The phrase “Big Data” often implies the use of research practices requiring massive supercomputers to process datasets too large for traditional forms of analysis. Advertisements from companies like Microsoft and Amazon reinforce Big Data’s intimidation factor, as these companies no doubt prefer that researchers develop data-driven projects using their Azure or AWS platforms. While these platforms are feasible for researchers with extensive institutional support—either from their home institutions or from grant funding agencies—for many others the long-term financial costs and steep learning curves associated with such platforms forces researchers to look elsewhere for more accessible options. Of course, making data-driven methods more accessible extends far beyond consumer choices—the work extends all the way down to the computer hardware and to the data itself. In academic research, we frequently ask questions that already-available datasets and ready-made software tools cannot answer. Therefore, the production of data-driven research rarely involves plugging a ready-made dataset into an analytics software that returns a publishable result. Rather, data-driven research often requires that researchers employ an inventive maker approach when investigating novel questions with previously unexplored data.

Like many other fields, digital rhetoricians have been exploring the value of Big Data (data science) methods for our own research practices. While this is due, in part, to the broad influence of the digital humanities (Ridolfo, Jockers), it also stems from the long-standing interdisciplinary nature of the research questions that emerge in digital rhetoric (Eyman). Rhetoric and writing studies have a long-standing history of employing a maker approach when opening new possibilities for the work we pursue (LeBlanc). More recently, projects like the Writing Studies Tree, Faciloscope, Hedge-O-Matic, and MassMine exemplify the vast potential for the type of work emerging from the intersection of data-driven methods and a maker research orientation.

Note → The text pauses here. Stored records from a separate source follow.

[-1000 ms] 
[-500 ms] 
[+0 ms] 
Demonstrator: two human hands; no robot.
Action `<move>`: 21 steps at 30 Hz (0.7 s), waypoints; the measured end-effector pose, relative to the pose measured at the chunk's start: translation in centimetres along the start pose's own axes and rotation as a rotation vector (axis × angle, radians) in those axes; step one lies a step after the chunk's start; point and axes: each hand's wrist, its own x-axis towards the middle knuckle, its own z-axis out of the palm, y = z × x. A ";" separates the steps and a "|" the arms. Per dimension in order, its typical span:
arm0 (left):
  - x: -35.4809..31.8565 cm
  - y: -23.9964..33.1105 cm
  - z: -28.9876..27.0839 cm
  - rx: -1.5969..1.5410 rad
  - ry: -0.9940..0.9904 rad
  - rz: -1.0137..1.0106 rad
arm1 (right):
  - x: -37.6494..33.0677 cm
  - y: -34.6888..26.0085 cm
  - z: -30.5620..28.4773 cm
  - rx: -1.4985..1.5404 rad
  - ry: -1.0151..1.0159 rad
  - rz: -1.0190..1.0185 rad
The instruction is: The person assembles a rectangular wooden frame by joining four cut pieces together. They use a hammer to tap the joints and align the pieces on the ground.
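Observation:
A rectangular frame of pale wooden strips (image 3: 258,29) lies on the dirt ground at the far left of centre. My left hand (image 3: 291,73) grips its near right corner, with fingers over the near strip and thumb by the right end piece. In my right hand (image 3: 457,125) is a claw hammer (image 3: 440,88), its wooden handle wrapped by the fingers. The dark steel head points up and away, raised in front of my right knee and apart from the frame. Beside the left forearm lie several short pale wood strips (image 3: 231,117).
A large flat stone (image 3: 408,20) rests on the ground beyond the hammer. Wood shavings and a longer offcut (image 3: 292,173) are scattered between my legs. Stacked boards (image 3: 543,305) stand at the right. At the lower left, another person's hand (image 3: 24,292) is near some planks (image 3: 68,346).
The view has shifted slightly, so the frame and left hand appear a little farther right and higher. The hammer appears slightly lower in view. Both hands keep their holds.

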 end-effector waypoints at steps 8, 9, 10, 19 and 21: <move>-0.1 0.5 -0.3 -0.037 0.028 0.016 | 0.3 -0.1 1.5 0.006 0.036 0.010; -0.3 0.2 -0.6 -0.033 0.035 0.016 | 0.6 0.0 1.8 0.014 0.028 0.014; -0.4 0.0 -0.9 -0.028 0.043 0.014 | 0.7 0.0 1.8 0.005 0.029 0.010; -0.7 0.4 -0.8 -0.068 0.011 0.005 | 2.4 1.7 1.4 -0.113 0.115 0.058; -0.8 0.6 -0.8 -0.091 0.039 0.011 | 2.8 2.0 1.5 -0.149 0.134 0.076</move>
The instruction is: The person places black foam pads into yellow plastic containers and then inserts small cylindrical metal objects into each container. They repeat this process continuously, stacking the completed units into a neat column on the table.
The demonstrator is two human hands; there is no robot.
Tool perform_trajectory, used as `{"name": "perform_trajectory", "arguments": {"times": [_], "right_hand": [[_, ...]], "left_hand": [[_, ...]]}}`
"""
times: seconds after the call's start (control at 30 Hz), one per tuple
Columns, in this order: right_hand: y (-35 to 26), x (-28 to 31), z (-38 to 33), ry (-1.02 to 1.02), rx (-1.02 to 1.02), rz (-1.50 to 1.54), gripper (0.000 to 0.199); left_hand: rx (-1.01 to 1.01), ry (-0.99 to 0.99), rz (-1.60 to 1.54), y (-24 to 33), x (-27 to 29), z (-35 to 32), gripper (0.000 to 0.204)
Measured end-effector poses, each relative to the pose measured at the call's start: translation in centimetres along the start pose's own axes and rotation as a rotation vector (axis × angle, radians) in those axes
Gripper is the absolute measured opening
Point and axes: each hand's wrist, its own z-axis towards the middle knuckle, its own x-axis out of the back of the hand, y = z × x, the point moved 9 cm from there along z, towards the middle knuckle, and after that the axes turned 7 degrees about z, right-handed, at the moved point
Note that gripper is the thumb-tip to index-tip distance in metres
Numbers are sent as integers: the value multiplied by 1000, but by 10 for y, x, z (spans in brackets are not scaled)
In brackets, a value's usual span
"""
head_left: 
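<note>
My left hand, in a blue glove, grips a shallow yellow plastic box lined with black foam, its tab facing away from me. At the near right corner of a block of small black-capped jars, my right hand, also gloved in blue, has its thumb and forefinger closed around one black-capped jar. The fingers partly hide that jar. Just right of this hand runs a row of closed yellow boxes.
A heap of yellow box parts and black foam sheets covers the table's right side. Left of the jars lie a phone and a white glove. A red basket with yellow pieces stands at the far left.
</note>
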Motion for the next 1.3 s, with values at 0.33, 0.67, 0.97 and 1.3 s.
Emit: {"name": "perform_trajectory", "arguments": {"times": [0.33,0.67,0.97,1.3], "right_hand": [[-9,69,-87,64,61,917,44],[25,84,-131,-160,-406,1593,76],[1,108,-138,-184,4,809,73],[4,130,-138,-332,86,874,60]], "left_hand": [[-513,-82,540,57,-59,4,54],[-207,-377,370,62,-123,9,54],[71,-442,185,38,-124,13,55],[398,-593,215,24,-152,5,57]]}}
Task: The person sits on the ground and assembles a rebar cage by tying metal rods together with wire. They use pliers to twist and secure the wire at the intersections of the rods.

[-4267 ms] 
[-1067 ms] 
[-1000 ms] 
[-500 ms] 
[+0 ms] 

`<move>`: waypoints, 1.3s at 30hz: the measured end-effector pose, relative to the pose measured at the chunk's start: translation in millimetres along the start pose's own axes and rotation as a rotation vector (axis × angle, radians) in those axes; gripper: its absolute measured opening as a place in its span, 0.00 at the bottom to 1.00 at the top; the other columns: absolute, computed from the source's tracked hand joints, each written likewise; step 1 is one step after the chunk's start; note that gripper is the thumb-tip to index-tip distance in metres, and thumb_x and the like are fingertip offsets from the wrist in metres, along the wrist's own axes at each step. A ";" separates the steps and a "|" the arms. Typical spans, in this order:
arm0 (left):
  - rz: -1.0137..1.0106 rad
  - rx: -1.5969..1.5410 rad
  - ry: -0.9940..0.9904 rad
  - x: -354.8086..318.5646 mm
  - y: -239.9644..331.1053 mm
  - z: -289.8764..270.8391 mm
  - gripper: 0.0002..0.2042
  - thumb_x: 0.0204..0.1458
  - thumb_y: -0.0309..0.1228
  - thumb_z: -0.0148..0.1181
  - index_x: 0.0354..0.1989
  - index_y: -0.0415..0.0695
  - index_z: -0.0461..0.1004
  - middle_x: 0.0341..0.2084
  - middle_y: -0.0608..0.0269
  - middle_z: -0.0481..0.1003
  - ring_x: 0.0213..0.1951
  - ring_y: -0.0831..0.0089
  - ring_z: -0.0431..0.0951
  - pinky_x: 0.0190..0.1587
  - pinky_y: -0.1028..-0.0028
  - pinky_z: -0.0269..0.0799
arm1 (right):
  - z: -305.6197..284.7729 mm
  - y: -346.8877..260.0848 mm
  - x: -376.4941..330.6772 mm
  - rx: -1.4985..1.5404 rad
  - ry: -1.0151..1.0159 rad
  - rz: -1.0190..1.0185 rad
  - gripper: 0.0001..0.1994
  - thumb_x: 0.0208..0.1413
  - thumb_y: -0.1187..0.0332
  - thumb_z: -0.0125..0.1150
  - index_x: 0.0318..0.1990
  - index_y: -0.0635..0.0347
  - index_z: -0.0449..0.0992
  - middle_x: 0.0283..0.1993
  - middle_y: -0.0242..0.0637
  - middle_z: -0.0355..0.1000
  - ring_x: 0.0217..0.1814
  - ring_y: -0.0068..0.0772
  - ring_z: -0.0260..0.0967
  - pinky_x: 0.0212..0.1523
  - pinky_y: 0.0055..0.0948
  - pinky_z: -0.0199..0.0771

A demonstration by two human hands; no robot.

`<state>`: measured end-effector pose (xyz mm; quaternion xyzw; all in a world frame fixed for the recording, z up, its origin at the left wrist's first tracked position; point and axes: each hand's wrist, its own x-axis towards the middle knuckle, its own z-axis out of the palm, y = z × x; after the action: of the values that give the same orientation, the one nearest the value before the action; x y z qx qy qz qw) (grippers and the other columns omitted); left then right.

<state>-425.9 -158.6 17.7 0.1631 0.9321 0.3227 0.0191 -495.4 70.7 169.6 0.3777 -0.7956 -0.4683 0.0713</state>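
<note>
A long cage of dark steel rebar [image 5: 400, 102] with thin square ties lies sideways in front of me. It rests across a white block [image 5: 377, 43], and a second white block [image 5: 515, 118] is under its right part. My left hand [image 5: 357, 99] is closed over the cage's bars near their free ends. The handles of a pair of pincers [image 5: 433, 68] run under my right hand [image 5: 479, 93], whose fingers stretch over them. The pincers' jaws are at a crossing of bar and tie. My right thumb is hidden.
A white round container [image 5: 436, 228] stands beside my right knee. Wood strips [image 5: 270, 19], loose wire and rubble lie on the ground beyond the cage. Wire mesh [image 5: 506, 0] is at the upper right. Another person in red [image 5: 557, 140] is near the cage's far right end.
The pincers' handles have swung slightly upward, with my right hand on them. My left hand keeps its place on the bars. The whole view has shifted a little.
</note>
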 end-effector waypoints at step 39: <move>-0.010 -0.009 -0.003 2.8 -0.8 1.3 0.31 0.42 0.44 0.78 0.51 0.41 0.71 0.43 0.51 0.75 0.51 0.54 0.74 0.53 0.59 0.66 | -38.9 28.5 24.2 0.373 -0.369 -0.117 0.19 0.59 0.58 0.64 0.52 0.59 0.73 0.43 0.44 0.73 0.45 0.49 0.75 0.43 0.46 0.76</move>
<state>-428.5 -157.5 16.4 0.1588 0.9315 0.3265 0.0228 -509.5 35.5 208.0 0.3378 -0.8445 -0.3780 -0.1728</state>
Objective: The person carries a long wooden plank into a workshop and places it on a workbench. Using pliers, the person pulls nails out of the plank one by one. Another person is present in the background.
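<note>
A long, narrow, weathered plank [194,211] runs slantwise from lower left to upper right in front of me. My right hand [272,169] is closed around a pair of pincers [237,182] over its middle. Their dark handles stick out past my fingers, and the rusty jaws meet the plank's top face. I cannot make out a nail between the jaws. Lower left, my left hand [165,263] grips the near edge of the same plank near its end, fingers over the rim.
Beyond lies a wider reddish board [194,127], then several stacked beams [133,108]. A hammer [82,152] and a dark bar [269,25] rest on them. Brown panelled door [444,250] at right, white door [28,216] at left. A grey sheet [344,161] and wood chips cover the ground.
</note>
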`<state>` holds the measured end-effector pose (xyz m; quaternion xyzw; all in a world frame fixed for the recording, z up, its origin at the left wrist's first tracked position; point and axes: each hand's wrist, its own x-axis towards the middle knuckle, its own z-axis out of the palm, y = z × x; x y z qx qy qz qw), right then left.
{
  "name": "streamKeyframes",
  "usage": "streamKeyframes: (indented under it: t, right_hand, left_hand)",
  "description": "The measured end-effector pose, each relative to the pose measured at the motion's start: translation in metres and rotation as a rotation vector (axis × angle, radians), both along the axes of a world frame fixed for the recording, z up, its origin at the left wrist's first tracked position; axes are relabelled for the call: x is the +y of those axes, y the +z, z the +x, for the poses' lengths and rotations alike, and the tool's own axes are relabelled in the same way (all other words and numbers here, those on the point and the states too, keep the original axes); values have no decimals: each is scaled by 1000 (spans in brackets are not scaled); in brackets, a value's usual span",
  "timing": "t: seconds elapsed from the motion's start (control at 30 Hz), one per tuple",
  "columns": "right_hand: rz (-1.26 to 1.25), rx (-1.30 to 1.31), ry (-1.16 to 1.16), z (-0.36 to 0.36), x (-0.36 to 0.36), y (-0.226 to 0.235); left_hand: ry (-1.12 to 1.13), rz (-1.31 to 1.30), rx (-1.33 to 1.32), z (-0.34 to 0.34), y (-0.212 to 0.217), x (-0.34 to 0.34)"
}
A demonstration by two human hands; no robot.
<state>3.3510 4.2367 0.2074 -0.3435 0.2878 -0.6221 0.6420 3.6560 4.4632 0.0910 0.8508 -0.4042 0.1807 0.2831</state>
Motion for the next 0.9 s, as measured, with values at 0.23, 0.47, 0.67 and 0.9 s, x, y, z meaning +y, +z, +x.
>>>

This chapter extends this maker orientation into the realm of physical computing, and demonstrates how an inexpensive Raspberry Pi computer (~$35) can addresses key hardware and workflow issues for long-term data collection projects. As the co-creators of MassMine, the authors of this chapter have been developing tools that reduce the learning curve for scholars who need to collect novel datasets from digital sources. To date, our work has focused primarily on the accessibility of programming practices (software) associated with digital data collection and web scraping. Yet, from a hardware perspective, long-term data collection activities—those which are needed to create large (“Big”) research-quality datasets—usually require a computer or cloud server to run for days, weeks, months, and potentially, years. As computing technology continues to get smaller and more affordable, tiny computers and microprocessors—like the Arduino and Raspberry Pi—open many possibilities for maker projects that utilize the modularity, portability, and efficiency of these devices.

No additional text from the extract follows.